So, I mean even more so for a female like being a consumer, it’s just it’s not a very inviting atmosphere anywhere you go. 

Eric: They assume that you don’t know what you’re talking about, what you’re trying to do. 

Amber: Yeah. Yeah, so I mean unfortunately in LA as well, like, you know, a lot of people are trying to take advantage of people and whatever business you’re doing.

So, you know, it’s kind of like this walking target like I’d go in and at the time I was like in my early 20s too so they’re like, oh she’s got nice cars and money and she looks really stupid. She’s got blonde hair. So, I just [00:07:00] really just got sick of the whole environment in general and was like, I’m just doing this myself, like I’m over it. So that was kind of my breaking point and I saw like I saw a need in the market just having a place that did like this is really simple like just giving you what you pay for and doing it because you’re paying me money, right? Like if you walk into a store on Rodeo and you drop a couple thousand dollars, they’re going to take care of you and it’s just this really weird thing in the automotive industry, you’re spending, you know, the average transaction, especially for the types of cars that we work on is, you know, 15 to 2 thousand dollars and goes up to a few hundred thousand dollars and like people are paying people and they’re getting treated like shit. It’s really crazy. 

Uhm, so, you know, I just really saw need to like be very, you know, customer service oriented and take care of people and if you charge them for a part and then it’s in their car like it’s kind of that simple, but it’s like one of these really it seems like the simple most simple concept, but people don’t it.

Eric: Yeah, and so essentially you just had such a pain point where you’re like, I can solve this problem and treat customers the way I want to be treated and that was really the driver behind you creating something like this. Did you so did you work on this as like a side hustle while you had a full time job or you just went 100% in? 

Amber: Initially like initially, you know, I was doing VC and I helped, you know a friend run a company, so it’s not like I didn’t have to I had my own schedule. 

So I kind of thought this was something that I was going to like help start up because I was working at VC World and we’re starting up companies left and right so it was kind of like I was doing that all day anyway, so it’s like okay this is going to be mine.

Hmm.

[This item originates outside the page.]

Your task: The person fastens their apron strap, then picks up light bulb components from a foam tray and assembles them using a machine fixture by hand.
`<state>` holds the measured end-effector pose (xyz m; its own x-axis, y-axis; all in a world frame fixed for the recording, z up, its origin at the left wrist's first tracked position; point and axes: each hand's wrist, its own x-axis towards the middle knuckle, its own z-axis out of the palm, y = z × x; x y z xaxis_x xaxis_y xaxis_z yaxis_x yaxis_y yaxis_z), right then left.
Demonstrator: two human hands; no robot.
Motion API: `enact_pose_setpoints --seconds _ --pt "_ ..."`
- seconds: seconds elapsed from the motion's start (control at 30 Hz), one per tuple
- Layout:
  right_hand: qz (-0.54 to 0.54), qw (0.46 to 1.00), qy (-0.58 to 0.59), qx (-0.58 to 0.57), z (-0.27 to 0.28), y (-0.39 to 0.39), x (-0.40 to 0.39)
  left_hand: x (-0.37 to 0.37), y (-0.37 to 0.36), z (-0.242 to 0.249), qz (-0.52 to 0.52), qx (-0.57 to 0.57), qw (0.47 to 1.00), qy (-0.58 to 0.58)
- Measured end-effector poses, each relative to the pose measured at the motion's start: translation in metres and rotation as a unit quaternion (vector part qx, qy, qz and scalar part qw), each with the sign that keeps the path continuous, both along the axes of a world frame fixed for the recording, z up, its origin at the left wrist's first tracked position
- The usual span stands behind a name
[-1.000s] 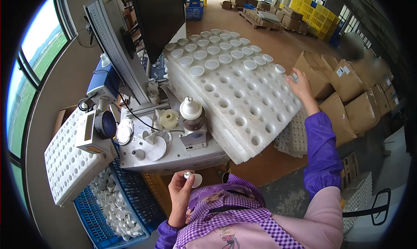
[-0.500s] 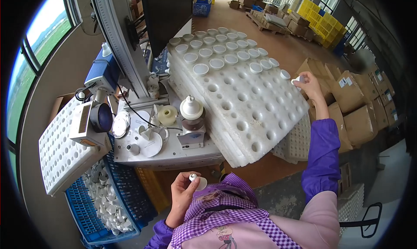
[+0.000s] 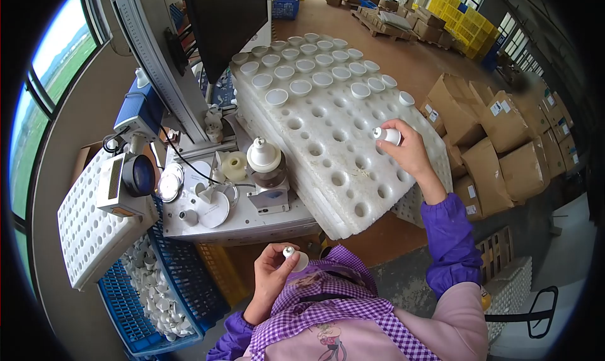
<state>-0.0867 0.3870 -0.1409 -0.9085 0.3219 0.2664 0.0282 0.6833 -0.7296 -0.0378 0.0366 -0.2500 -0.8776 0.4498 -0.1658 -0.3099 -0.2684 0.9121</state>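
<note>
Close to my body, my left hand (image 3: 272,278) pinches a white bulb-like part (image 3: 299,260) by its side, with its small metal tip facing up. My right hand (image 3: 406,148) is closed on another white part (image 3: 387,135), held sideways over the right side of a white foam tray (image 3: 353,125). Rows of white cups (image 3: 305,65) sit in the tray's far holes, and bare holes show in its nearer part. A further white part (image 3: 263,155) stands upright on a metal fixture (image 3: 270,200) left of the tray.
A machine with a dark round lens (image 3: 138,175) stands at the left beside a tall metal column (image 3: 161,65). Below it, a blue basket (image 3: 189,279) holds many white parts. A second foam tray (image 3: 94,216) leans at far left. Cardboard boxes (image 3: 513,172) are stacked at the right.
My right hand has moved left and nearer from the tray's far right edge, still holding a white part. My left hand has shifted slightly right with its part. The view has turned a little.
</note>
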Motion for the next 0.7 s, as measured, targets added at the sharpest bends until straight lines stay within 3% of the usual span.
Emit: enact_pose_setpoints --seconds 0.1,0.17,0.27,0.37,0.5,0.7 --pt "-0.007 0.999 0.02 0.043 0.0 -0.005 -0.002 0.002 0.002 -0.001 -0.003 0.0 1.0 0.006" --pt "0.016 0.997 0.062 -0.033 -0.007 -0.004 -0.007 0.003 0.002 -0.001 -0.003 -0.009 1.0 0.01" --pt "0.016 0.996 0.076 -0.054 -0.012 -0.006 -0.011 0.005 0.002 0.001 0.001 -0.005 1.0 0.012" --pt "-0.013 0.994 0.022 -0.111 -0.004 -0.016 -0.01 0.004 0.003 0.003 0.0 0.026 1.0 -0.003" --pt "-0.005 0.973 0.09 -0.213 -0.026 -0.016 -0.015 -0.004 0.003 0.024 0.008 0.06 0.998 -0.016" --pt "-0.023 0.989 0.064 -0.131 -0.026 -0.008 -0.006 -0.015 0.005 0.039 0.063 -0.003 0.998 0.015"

And yeah, I thought I was going to kind of get it started and get it going and then kind of go back to what I was doing, but I realized that you know

Eric: there’s so much opportunity here Amber: opportunity and it definitely required my attention. I mean, I don’t think it [00:09:00] would have lasted long had I just kind of like handed it off and checked on it once in a while.

Eric: So where did where did the passion in terms of working on cars even come from? 

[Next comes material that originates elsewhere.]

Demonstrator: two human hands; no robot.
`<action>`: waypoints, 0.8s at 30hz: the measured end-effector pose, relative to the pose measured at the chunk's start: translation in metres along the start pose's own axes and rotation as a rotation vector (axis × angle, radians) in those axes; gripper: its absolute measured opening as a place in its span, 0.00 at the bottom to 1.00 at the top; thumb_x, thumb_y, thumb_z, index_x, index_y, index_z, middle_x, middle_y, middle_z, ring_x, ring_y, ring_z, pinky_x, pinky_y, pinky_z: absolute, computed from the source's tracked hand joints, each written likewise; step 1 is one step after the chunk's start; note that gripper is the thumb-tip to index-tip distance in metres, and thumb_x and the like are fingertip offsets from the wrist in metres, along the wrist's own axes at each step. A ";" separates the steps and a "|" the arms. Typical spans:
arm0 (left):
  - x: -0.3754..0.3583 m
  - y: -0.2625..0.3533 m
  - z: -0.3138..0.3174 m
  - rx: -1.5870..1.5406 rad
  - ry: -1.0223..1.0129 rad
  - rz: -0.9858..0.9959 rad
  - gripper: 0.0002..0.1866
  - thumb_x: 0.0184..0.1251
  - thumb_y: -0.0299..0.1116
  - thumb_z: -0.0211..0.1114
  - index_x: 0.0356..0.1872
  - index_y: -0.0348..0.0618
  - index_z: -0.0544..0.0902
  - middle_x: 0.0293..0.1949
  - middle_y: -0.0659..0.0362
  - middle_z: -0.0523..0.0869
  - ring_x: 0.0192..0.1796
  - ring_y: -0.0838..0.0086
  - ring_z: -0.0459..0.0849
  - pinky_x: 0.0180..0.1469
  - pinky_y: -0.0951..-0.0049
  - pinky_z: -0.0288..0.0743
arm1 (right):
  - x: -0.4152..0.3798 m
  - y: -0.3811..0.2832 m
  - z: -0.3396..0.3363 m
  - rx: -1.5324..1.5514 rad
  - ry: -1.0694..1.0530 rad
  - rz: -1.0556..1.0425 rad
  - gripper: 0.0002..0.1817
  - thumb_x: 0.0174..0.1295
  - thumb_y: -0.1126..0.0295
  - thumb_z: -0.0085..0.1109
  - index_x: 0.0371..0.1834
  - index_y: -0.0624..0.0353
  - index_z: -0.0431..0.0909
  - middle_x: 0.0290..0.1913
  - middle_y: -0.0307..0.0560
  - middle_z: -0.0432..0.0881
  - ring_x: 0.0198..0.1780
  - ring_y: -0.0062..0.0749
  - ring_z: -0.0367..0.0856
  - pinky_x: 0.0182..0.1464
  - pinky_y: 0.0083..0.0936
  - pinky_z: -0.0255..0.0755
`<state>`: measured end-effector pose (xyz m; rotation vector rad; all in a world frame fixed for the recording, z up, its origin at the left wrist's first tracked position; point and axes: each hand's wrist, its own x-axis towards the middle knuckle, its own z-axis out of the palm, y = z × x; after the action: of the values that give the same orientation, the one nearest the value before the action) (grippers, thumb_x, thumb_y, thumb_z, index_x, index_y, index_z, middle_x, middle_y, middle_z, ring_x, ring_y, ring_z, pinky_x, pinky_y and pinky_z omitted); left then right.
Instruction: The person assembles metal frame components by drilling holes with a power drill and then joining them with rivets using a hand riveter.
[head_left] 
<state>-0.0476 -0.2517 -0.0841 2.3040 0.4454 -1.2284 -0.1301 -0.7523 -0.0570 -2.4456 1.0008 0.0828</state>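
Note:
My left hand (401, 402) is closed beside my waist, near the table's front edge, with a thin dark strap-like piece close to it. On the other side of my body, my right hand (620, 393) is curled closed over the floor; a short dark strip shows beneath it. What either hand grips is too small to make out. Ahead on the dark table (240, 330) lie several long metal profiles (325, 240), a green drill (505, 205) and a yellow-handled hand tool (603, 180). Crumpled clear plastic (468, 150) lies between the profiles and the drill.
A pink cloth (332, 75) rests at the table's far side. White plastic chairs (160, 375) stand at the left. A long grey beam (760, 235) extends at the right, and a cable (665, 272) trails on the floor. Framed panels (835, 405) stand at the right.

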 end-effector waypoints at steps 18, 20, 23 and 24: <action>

Amber: I think you know like I’ve always been very athletic. I’ve always been like very active and I want to learn everything right. So I think the passion really just came from, you know, just first of all gives you something to do with your hands like you’re physically active doing something. You’re learning things and I’m learning about what I love which is cars.

So when I started this, I didn’t know anything about I mean, I may be knew a little more than the average person just because of all that issues I had had but I really didn’t know that much. I learned from the guys that I had hired. They really kind of trained me like on the job, so I mean I could have gone to like UTI or one of the the Automotive 

Both: Technical and Vocational schools, but I had a bunch of technicians there who are already on my payroll, so… 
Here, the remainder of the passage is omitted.